ACTIVITY:
Return each line of the listing in which the word "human" appears.

DATA EXTRACT:
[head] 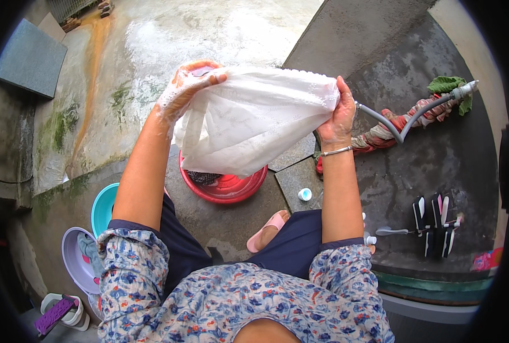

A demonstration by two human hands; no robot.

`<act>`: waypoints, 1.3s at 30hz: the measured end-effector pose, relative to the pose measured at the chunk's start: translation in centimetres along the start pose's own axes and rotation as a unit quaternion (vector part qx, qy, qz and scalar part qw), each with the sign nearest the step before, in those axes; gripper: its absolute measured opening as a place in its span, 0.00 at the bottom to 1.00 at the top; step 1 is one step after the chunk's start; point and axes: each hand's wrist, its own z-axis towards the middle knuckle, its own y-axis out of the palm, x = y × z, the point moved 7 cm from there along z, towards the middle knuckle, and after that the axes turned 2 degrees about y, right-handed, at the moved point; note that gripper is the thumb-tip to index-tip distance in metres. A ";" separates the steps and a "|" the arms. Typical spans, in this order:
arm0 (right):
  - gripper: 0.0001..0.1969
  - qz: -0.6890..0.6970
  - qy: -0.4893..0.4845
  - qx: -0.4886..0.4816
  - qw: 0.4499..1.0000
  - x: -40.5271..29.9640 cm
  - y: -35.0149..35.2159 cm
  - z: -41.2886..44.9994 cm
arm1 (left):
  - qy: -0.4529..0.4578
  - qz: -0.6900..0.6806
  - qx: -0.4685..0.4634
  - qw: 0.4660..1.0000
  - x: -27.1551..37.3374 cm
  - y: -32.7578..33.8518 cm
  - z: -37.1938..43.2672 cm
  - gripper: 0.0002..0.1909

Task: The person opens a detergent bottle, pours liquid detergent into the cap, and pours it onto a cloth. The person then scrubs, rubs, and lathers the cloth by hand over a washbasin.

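A thin white cloth (254,120) with a gathered upper edge is stretched between my two raised hands. My left hand (190,85), wet and covered with soap suds, grips its left end, with a pale, shiny thing partly visible in the palm. At the cloth's right end, my right hand (339,113) pinches the bunched edge; a silver bracelet (336,151) is on that wrist. Below the hanging cloth stands a red plastic basin (224,199), partly hidden, with a dark patterned fabric (203,177) in it.
A turquoise basin (102,210), a lavender basin (72,257) with cloth and a white bucket (80,319) stand at left. A small open jar (305,194) is beside my slippered foot. On the dark slab at right lie a grey hose (383,118), a brush (391,231) and several shoes (436,214).
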 end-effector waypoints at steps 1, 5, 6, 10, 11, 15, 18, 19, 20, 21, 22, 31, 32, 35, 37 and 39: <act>0.12 0.000 0.000 0.001 1.000 0.0 -0.1 0.0 | 0.000 -0.001 -0.001 1.000 0.2 0.3 -0.1 0.23; 0.13 -0.002 0.004 -0.013 1.000 0.0 0.6 0.0 | 0.048 0.081 0.010 0.996 0.6 0.2 0.4 0.16; 0.13 -0.003 0.004 -0.006 1.000 0.1 0.8 0.0 | 0.077 0.081 0.007 0.994 0.5 0.0 0.7 0.14; 0.13 -0.010 -0.002 -0.004 1.000 0.7 1.9 -0.3 | 0.105 0.044 0.008 0.994 0.0 -0.4 1.2 0.10; 0.12 -0.059 -0.038 0.016 0.997 0.7 2.3 -0.7 | 0.114 0.093 0.061 0.987 0.0 -0.9 1.2 0.09; 0.07 -0.364 -0.095 -0.093 0.922 1.2 6.2 -4.2 | 0.212 0.310 0.226 0.899 1.1 -1.9 0.7 0.06; 0.11 -0.666 -0.295 -0.179 0.661 4.0 10.4 -7.6 | 0.095 0.202 0.236 0.946 -2.6 -3.2 1.4 0.08; 0.09 -0.682 -0.303 -0.216 0.629 5.4 11.5 -8.6 | 0.032 0.107 0.214 0.970 -4.2 -3.1 1.7 0.09; 0.07 -0.716 -0.350 -0.237 0.555 6.6 12.2 -9.6 | 0.031 0.111 0.212 0.970 -4.8 -2.7 1.7 0.09; 0.05 -0.759 -0.339 -0.262 0.491 8.3 12.6 -10.7 | 0.016 -0.027 0.189 0.982 -5.7 -2.1 1.6 0.11; 0.05 -0.762 -0.338 -0.288 0.471 9.6 12.7 -11.3 | -0.001 -0.166 0.160 0.973 -6.3 -1.2 1.6 0.13; 0.13 -0.737 -0.320 -0.311 0.507 12.9 11.1 -12.5 | -0.056 -0.372 -0.039 0.926 -5.6 3.3 0.8 0.21; 0.13 -0.738 -0.320 -0.309 0.508 12.9 11.1 -12.5 | -0.057 -0.371 -0.040 0.926 -5.6 3.5 0.9 0.21; 0.13 -0.731 -0.326 -0.308 0.514 12.9 11.3 -12.7 | -0.092 -0.419 -0.060 0.901 -5.4 4.3 0.7 0.20; 0.12 -0.738 -0.318 -0.304 0.512 12.6 11.6 -12.8 | -0.053 -0.405 -0.047 0.912 -3.9 4.7 0.3 0.19; 0.12 -0.730 -0.312 -0.295 0.532 12.5 11.6 -12.9 | -0.050 -0.424 -0.037 0.904 -4.1 4.8 0.4 0.17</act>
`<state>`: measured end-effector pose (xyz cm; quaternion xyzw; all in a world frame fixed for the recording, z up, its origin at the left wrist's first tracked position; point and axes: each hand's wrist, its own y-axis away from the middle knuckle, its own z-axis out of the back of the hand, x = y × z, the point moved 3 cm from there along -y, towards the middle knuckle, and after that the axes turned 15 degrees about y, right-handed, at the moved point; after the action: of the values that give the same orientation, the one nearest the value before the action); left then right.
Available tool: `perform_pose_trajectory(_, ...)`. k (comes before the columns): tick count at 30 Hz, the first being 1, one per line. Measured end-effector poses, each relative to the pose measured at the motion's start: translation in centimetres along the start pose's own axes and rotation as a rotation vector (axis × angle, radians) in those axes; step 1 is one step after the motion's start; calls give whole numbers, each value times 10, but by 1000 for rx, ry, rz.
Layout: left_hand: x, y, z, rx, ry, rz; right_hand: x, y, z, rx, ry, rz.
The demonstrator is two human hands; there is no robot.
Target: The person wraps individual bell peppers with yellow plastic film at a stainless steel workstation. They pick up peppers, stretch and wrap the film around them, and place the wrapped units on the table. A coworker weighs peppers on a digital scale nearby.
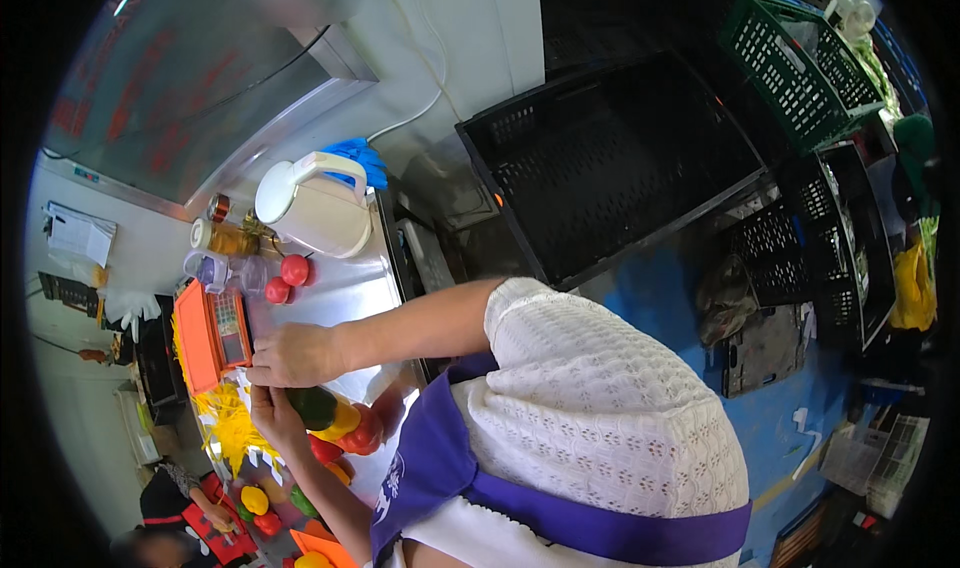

THE COMPLETED TASK:
A demonstration by two human hands; no robot.
The demonstrator is two human hands; there is no robot.

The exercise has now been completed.